= James Corboy =

Irish Jesuit priest and Bishop of Monze, Zambia (1916–2004)

James Corboy, S.J., was an Irish Jesuit priest who served as Bishop of Monze, Zambia. He also served as Rector of the Jesuit Theology School at Milltown Park.

== Biography ==
Born on 20 October 1916 in Caherconlish, County Limerick, James was educated at the Jesuit schools of Crescent, Limerick and Clongowes Wood College. He joined the Jesuits in Emo Court. He trained as a Jesuit at St Stanislaus College, Tullabeg, and Rathfarnham Castle, while studying Arts in University College Dublin before teaching for a time in Belvedere College. Following his Theology Studies in Milltown he was ordained in 1948. He completed further studies in Rome at the Pontifical Gregorian University, receiving a doctorate in theology.

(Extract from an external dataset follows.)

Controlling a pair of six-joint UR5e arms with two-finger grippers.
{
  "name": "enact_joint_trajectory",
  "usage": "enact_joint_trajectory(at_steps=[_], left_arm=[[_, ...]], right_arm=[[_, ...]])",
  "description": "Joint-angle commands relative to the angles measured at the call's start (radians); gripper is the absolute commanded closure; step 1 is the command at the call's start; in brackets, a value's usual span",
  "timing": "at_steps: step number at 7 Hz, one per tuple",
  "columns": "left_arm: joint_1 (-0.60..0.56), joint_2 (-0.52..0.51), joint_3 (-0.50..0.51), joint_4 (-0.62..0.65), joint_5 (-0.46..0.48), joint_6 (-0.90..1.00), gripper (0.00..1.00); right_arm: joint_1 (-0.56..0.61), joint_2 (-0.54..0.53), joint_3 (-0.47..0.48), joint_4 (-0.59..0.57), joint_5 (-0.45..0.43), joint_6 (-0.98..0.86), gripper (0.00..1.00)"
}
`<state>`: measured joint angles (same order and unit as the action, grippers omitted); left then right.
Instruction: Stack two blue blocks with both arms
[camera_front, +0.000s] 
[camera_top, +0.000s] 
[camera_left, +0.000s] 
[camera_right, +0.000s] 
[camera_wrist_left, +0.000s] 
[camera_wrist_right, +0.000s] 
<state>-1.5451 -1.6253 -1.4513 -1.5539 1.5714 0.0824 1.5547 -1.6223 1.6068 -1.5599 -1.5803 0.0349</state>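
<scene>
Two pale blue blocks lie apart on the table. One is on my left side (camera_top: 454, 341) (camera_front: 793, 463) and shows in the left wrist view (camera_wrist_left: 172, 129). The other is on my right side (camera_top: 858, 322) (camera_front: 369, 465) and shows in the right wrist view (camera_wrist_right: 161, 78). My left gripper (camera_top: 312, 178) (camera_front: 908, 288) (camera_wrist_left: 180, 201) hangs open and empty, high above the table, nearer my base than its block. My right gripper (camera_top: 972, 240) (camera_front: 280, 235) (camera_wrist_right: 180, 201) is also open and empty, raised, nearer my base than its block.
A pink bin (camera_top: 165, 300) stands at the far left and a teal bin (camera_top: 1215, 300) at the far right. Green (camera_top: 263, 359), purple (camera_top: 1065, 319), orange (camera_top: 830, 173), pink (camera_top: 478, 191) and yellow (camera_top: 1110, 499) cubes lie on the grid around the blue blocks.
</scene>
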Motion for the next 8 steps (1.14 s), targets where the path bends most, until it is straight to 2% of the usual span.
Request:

Returning to Milltown where he lectured in theology, Corboy served as Rector of Milltown from 1959 until 1962 when he was appointed Bishop of Monze, Zambia, then called North Rhodesia, a British Colony until 1964. Corboy was shaped by the Second Vatican Council, which started the same year as his bishopric, through which he believed evangelization include the whole person, not just souls.

Corboy was given the Tonga name of Cibinda, meaning "a wholesome person who knows where he is going and where he is leading others."

Following his retirement as Bishop in 1992, he worked for four years at St. Ignatius in Lusaka before returning to Ireland, where he stayed with the Jesuit Community in Milltown, where he worked as the Librarian. After living for a time in Cherryfield Nursing home, Corboy died on 24 November 2004 at St. Vincent's Hospital, Dublin.